• Data shown

——

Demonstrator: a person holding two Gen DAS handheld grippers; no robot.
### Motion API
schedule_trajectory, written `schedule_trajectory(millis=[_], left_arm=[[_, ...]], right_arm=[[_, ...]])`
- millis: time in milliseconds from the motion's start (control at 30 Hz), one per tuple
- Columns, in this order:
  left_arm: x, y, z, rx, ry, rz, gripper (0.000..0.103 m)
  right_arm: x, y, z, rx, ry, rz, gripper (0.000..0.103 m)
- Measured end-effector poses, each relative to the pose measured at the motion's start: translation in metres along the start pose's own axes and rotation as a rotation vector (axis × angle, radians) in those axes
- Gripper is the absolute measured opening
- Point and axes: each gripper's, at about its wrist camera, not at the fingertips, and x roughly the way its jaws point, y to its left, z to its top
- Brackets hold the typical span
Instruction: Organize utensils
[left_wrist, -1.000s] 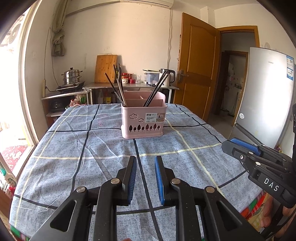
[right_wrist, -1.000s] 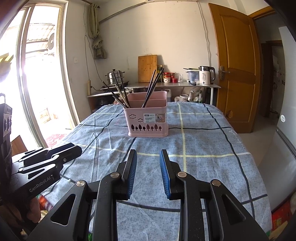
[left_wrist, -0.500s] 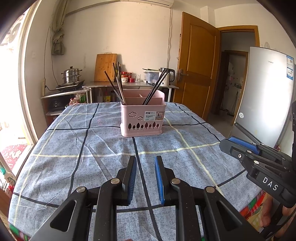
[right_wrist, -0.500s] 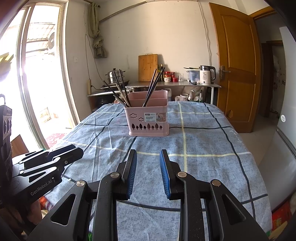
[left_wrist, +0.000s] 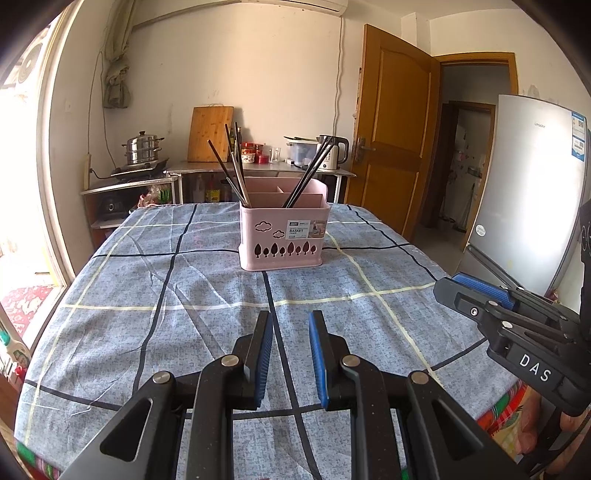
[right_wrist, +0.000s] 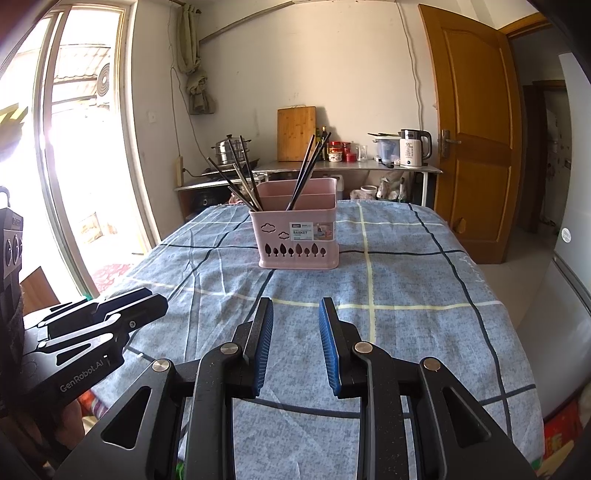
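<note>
A pink utensil basket (left_wrist: 283, 236) stands mid-table on the blue checked cloth; it also shows in the right wrist view (right_wrist: 298, 236). Dark chopsticks (left_wrist: 231, 170) lean in its left compartment and another bunch (left_wrist: 308, 173) leans in the middle one. My left gripper (left_wrist: 290, 325) is open and empty, held above the near part of the table. My right gripper (right_wrist: 295, 314) is open and empty too, at the same near edge. Each gripper shows in the other's view: the right one (left_wrist: 476, 291) at the right, the left one (right_wrist: 122, 306) at the left.
The table (left_wrist: 110, 295) is covered by the cloth. A counter (left_wrist: 258, 168) behind holds a steamer pot (left_wrist: 142, 147), cutting board (left_wrist: 210, 133), jars and a kettle (left_wrist: 334, 149). A wooden door (left_wrist: 391, 140) and a fridge (left_wrist: 532, 192) stand to the right, a bright window (right_wrist: 74, 147) to the left.
Both grippers have drawn back slightly from the basket and dropped a little; the basket sits a bit higher in the views. Jaws stay open and empty.
</note>
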Motion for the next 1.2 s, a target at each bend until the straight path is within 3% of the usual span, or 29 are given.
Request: schedule_trajectory(millis=[1200], left_arm=[[-0.0053, 0.0006, -0.0016, 0.001, -0.021, 0.009, 0.02]], right_arm=[[0.0012, 0.0012, -0.0014, -0.006, 0.007, -0.004, 0.026]])
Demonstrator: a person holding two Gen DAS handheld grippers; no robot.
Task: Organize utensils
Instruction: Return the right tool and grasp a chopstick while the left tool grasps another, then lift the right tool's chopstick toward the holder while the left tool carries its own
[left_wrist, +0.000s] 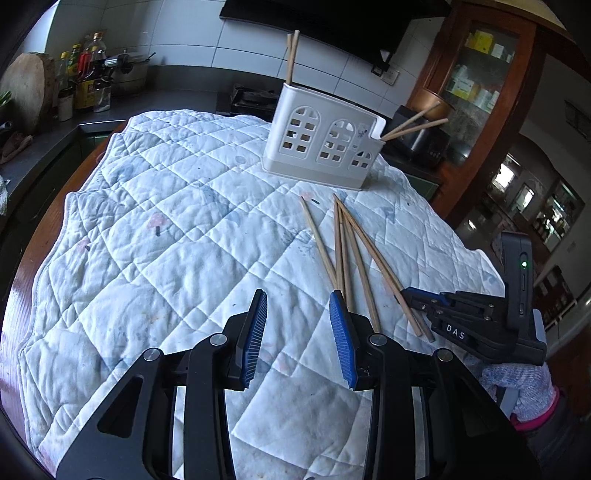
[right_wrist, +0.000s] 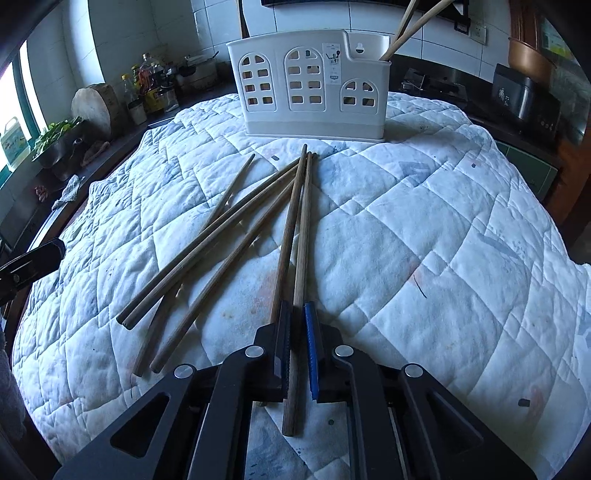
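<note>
A: Chopstick position relative to the tongs?

B: One long brown wooden chopstick (right_wrist: 300, 258) is pinched between the blue pads of the right gripper (right_wrist: 296, 347); its long axis runs from the lower centre of the frame up toward the white plastic utensil holder with arched cut-outs (right_wrist: 308, 79) at upper centre.

A: And the left gripper (left_wrist: 298, 334)?

B: Its jaws are seen spread and empty, with the loose wooden chopsticks (left_wrist: 345, 251) lying just right of them on the white quilted cloth (left_wrist: 166, 229). The right hand is judged nearer.
</note>
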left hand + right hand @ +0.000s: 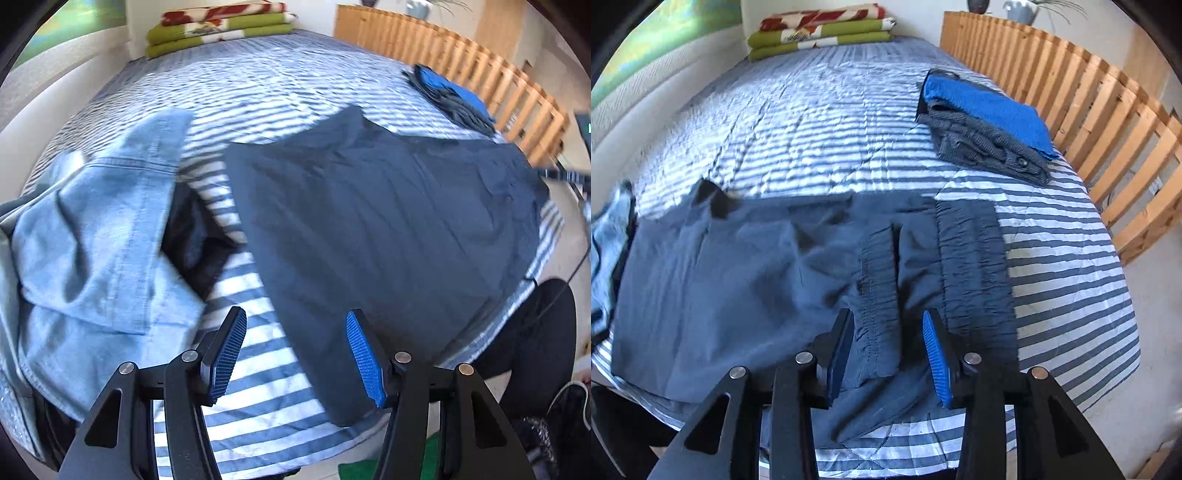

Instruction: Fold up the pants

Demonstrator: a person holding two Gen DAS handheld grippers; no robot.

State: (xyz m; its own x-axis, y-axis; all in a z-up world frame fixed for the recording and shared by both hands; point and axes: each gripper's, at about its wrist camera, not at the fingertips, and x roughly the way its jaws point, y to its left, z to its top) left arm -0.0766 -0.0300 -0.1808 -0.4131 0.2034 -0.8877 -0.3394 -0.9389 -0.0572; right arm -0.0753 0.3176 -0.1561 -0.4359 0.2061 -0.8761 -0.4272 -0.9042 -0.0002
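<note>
Dark blue pants lie spread flat on the striped bedcover, near the bed's front edge. In the right wrist view the pants show a gathered elastic waistband at their right end, with a folded strip of it running toward me. My right gripper hovers over that strip with its pads apart and not pressing on it. Over the bare stripes just left of the pants' near corner, my left gripper stands open and holds nothing.
A light blue denim garment is heaped left of the pants over something black. A folded blue and grey pile sits at the back right by a wooden slatted rail. Folded green blankets lie at the head. A person's black-clad leg stands beside the bed.
</note>
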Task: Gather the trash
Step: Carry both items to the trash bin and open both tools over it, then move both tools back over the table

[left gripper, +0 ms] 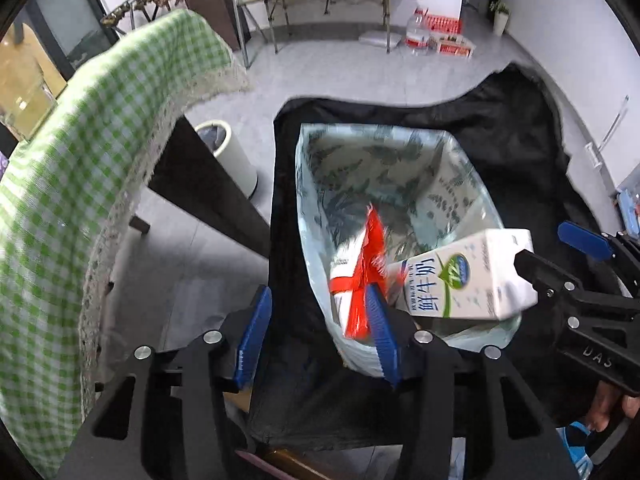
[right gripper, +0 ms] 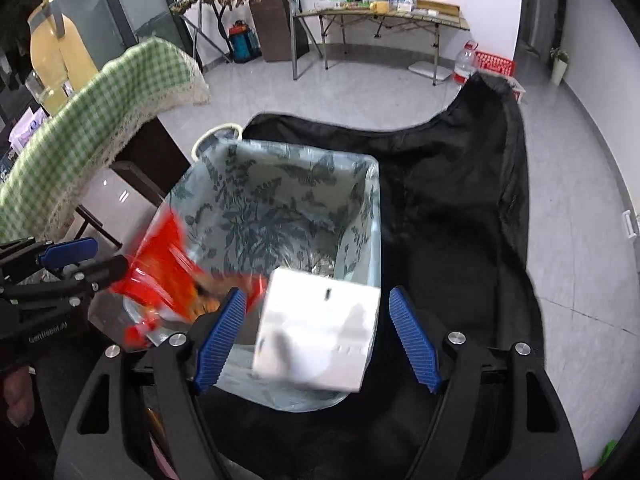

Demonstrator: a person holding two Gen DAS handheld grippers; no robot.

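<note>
Over the open mouth of the leaf-print trash bag (left gripper: 384, 168) both my grippers tilt steeply down, side by side. My left gripper (left gripper: 316, 328) has its blue pads apart with nothing between them; the red snack wrapper (left gripper: 366, 276) is blurred just off the right pad, above the bag's near left corner, and I can't tell whether it touches that pad. My right gripper (right gripper: 316, 336) is spread wide; the white milk carton (right gripper: 320, 332) sits between the pads with a gap on each side, not clamped, blurred, over the bag's near edge. In the left view the carton's printed side faces me and the right gripper's black finger tip overlaps its right end.

The bag lines a bin wrapped in black cloth (left gripper: 500, 128) that spreads right and far. Left: green checked tablecloth (left gripper: 80, 184) with lace edge hanging over a dark table, close to the left gripper. A white round bin (left gripper: 228, 152) stands on the floor just left of the bag, under the table edge. Far: folding table (right gripper: 384, 20) with clutter against the wall, water jug (right gripper: 466, 62) and red crate (right gripper: 494, 62) on the floor at far right.
</note>
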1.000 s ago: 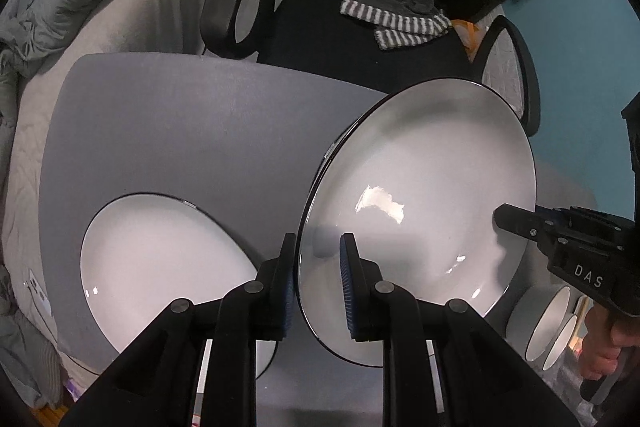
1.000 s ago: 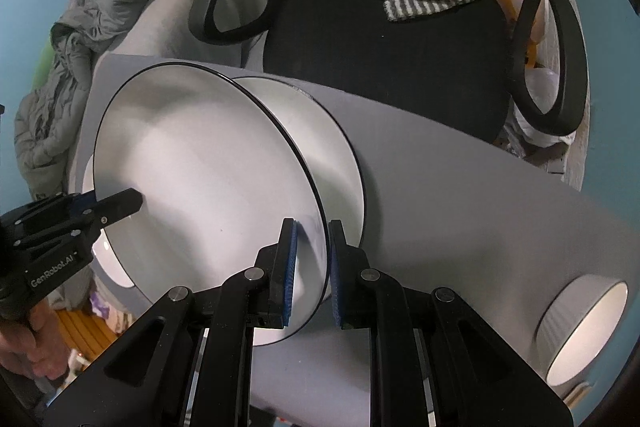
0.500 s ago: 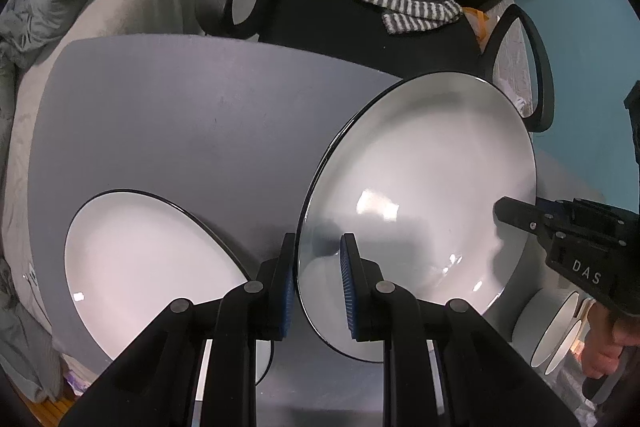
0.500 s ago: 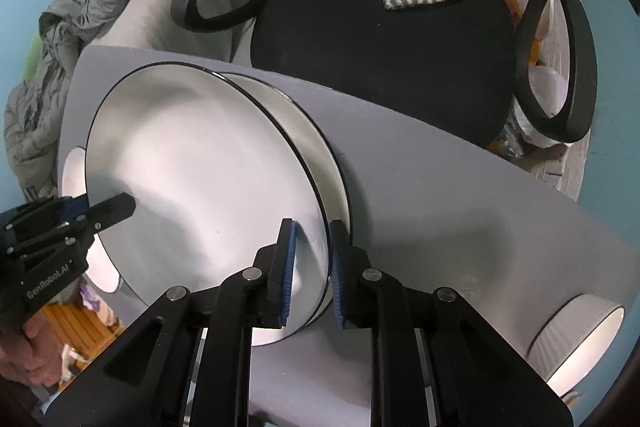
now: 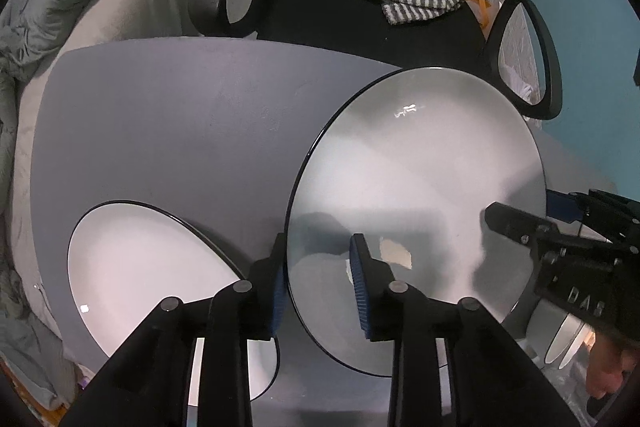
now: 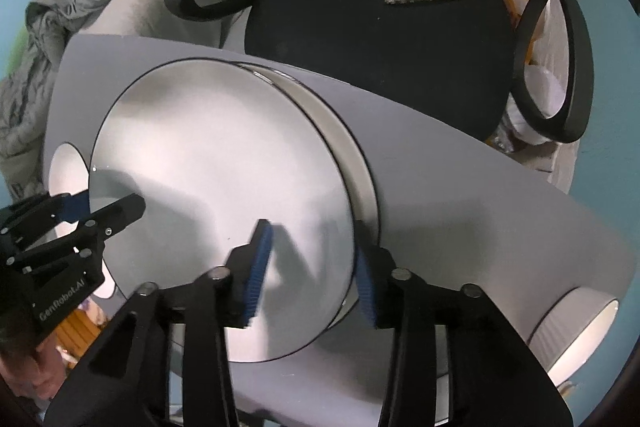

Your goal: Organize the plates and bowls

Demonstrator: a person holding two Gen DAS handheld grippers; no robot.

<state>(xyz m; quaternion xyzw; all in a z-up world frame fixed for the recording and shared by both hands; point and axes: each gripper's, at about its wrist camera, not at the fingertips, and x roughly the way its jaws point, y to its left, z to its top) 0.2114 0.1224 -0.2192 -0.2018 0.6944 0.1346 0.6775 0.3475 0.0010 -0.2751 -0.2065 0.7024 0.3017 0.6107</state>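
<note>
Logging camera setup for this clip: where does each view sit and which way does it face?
Left wrist: on the left gripper, facing down at the top plate; right gripper and fingers show.
Right wrist: on the right gripper, facing down at that plate; left gripper shows.
Shared: plate, grey table, both jaws just opening.

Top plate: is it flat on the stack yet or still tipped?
Flat, it seems: the top plate lies on the lower plate, rims parallel. Both grippers' fingers have just opened, the rim between them untouched.
</note>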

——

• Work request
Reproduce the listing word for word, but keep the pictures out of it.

• Reply to the task
Demonstrator: a person holding two Gen DAS handheld grippers; no robot.
### Motion API
schedule_trajectory, written `schedule_trajectory(millis=[_], left_arm=[[_, ...]], right_arm=[[_, ...]])`
- millis: time in milliseconds from the motion's start (control at 30 Hz), one per tuple
- Columns, in this order:
  left_arm: x, y, z, rx, ry, rz, gripper (0.000..0.103 m)
  right_arm: x, y, z, rx, ry, rz, gripper (0.000..0.103 m)
- Measured end-effector poses, each relative to the pose measured at the motion's start: translation in metres along the start pose's own axes and rotation as a rotation vector (axis × angle, radians) in those axes
- Gripper is the absolute measured opening
- Point and axes: each gripper's, at about its wrist camera, not at the fingertips, and x roughly the way its jaws point, y to its left, z to its top
- Brackets hold the typical span
Instruction: Organize utensils
[left_wrist, -1.000s] 
[right_wrist, -1.000s] 
[left_wrist, -0.500s] 
[right_wrist, -0.500s] 
[left_wrist, +0.000s] 
[right_wrist, +0.000s] 
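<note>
A pink utensil basket (left_wrist: 283, 236) stands mid-table on the blue checked cloth; it also shows in the right wrist view (right_wrist: 298, 236). Dark chopsticks (left_wrist: 231, 170) lean in its left compartment and another bunch (left_wrist: 308, 173) leans in the middle one. My left gripper (left_wrist: 290, 325) is open and empty, held above the near part of the table. My right gripper (right_wrist: 295, 314) is open and empty too, at the same near edge. Each gripper shows in the other's view: the right one (left_wrist: 476, 291) at the right, the left one (right_wrist: 122, 306) at the left.
The table (left_wrist: 110, 295) is covered by the cloth. A counter (left_wrist: 258, 168) behind holds a steamer pot (left_wrist: 142, 147), cutting board (left_wrist: 210, 133), jars and a kettle (left_wrist: 334, 149). A wooden door (left_wrist: 391, 140) and a fridge (left_wrist: 532, 192) stand to the right, a bright window (right_wrist: 74, 147) to the left.
Both grippers have drawn back slightly from the basket and dropped a little; the basket sits a bit higher in the views. Jaws stay open and empty.
</note>
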Motion for the next 1.2 s, a target at each bend until the straight path is within 3% of the usual span, or 29 are given.
Request: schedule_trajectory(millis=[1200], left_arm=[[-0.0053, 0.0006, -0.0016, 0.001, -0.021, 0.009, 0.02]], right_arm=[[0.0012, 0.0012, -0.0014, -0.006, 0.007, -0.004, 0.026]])
Demonstrator: a person holding two Gen DAS handheld grippers; no robot.
Task: Organize utensils
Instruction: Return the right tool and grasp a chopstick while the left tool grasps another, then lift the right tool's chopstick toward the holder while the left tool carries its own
[left_wrist, +0.000s] 
[right_wrist, +0.000s] 
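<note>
A: Chopstick position relative to the tongs?

B: One long brown wooden chopstick (right_wrist: 300, 258) is pinched between the blue pads of the right gripper (right_wrist: 296, 347); its long axis runs from the lower centre of the frame up toward the white plastic utensil holder with arched cut-outs (right_wrist: 308, 79) at upper centre.

A: And the left gripper (left_wrist: 298, 334)?

B: Its jaws are seen spread and empty, with the loose wooden chopsticks (left_wrist: 345, 251) lying just right of them on the white quilted cloth (left_wrist: 166, 229). The right hand is judged nearer.
</note>
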left hand + right hand @ +0.000s: 

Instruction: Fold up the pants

Demonstrator: a person holding two Gen DAS handheld grippers; no robot.

State: (xyz m; its own x-axis, y-axis; all in a z-up world frame fixed for the recording and shared by both hands; point and axes: each gripper's, at about its wrist camera, not at the fingertips, and x roughly the way its jaws point, y to its left, z to its top) left arm -0.0766 -0.0300 -0.1808 -0.4131 0.2034 -0.8877 -0.3394 -0.9389 -0.0572; right arm -0.0753 0.3176 -0.1561 -0.4359 0.2061 -0.8761 -0.4272 -0.9042 -0.0002
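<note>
Dark blue pants lie spread flat on the striped bedcover, near the bed's front edge. In the right wrist view the pants show a gathered elastic waistband at their right end, with a folded strip of it running toward me. My right gripper hovers over that strip with its pads apart and not pressing on it. Over the bare stripes just left of the pants' near corner, my left gripper stands open and holds nothing.
A light blue denim garment is heaped left of the pants over something black. A folded blue and grey pile sits at the back right by a wooden slatted rail. Folded green blankets lie at the head. A person's black-clad leg stands beside the bed.
</note>
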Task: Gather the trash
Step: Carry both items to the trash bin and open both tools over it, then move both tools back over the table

[left gripper, +0 ms] 
[right gripper, +0 ms] 

Demonstrator: a person holding two Gen DAS handheld grippers; no robot.

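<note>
Over the open mouth of the leaf-print trash bag (left gripper: 384, 168) both my grippers tilt steeply down, side by side. My left gripper (left gripper: 316, 328) has its blue pads apart with nothing between them; the red snack wrapper (left gripper: 366, 276) is blurred just off the right pad, above the bag's near left corner, and I can't tell whether it touches that pad. My right gripper (right gripper: 316, 336) is spread wide; the white milk carton (right gripper: 320, 332) sits between the pads with a gap on each side, not clamped, blurred, over the bag's near edge. In the left view the carton's printed side faces me and the right gripper's black finger tip overlaps its right end.

The bag lines a bin wrapped in black cloth (left gripper: 500, 128) that spreads right and far. Left: green checked tablecloth (left gripper: 80, 184) with lace edge hanging over a dark table, close to the left gripper. A white round bin (left gripper: 228, 152) stands on the floor just left of the bag, under the table edge. Far: folding table (right gripper: 384, 20) with clutter against the wall, water jug (right gripper: 466, 62) and red crate (right gripper: 494, 62) on the floor at far right.
</note>
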1.000 s ago: 
1.000 s ago: 
0.500 s ago: 
0.500 s ago: 
now: 
now: 

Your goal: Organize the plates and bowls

Demonstrator: a person holding two Gen DAS handheld grippers; no robot.

<state>(xyz m; quaternion xyzw; all in a z-up world frame fixed for the recording and shared by both hands; point and axes: each gripper's, at about its wrist camera, not at the fingertips, and x roughly the way its jaws point, y to its left, z to its top) 0.2114 0.1224 -0.2192 -0.2018 0.6944 0.1346 0.6775 0.3475 0.0010 -0.2751 -0.2065 0.7024 0.3017 0.6107</state>
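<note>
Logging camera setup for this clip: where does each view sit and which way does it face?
Left wrist: on the left gripper, facing down at the top plate; right gripper and fingers show.
Right wrist: on the right gripper, facing down at that plate; left gripper shows.
Shared: plate, grey table, both jaws just opening.

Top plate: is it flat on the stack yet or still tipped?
Flat, it seems: the top plate lies on the lower plate, rims parallel. Both grippers' fingers have just opened, the rim between them untouched.
</note>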

No other output belongs to this answer.